Exercise goal :: Starting at the line that contains "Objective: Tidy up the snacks" and stopping at the line that contains "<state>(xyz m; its", restate each line of the records below exactly. Omit the pictures.

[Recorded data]
════

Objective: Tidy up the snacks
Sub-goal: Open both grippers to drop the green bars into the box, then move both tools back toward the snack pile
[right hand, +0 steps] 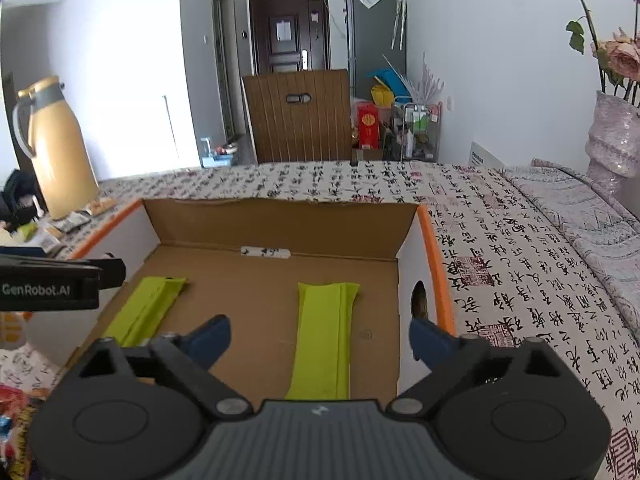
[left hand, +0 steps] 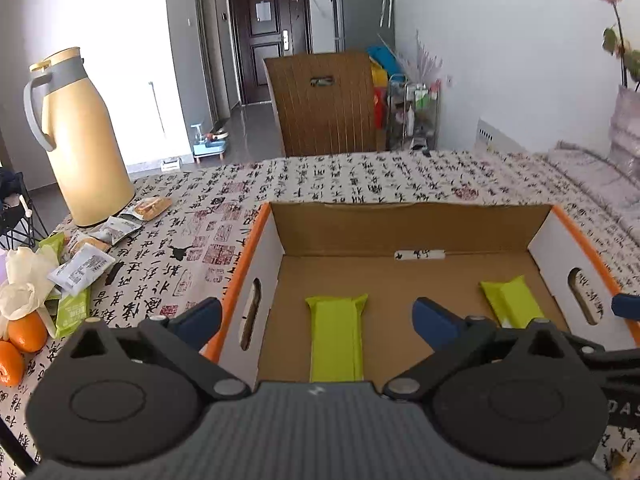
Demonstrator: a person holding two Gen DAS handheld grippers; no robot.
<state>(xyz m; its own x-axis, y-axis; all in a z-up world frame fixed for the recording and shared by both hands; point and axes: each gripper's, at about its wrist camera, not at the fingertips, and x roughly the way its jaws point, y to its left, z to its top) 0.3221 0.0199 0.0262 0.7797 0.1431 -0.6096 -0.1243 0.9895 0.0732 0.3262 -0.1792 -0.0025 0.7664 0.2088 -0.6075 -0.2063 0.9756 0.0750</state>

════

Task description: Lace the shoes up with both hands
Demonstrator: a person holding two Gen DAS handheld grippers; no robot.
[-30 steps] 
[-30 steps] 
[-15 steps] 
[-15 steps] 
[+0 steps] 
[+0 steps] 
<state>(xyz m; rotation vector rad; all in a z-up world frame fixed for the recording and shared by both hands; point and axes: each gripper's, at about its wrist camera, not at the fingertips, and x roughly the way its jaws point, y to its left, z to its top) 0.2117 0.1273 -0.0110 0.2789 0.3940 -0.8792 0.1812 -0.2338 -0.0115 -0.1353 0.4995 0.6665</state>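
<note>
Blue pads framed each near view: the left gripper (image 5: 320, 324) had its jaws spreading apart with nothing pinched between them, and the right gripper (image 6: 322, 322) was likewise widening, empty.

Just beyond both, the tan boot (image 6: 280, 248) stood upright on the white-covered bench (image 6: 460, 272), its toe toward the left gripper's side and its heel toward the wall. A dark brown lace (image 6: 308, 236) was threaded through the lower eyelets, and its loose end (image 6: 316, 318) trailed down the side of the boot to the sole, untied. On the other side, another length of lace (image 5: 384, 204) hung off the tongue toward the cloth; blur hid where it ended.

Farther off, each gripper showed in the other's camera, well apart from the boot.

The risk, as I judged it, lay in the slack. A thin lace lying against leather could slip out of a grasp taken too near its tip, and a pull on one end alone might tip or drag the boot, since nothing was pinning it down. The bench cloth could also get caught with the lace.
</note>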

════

Task response ::
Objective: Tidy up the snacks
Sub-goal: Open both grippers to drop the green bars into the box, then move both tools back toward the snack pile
[right hand, +0 steps] 
[left hand, +0 steps] 
Demonstrator: a person holding two Gen DAS handheld grippers; no robot.
<state>(xyz m; its own x-axis, y-axis; all in a z-up world frame fixed for the recording and shared by both hands; point and axes: each gripper's, at about its wrist camera, not at the fingertips, and x roughly the way its jaws point, y to its left, z to its top) 0.3221 0.0199 0.0262 0.7797 0.1431 -0.6096 -0.1243 0.9895 0.0732 0.3262 -0.1792 -0.0025 0.7664 0.2088 -0.6075 -0.2063 0.9756 0.0750</state>

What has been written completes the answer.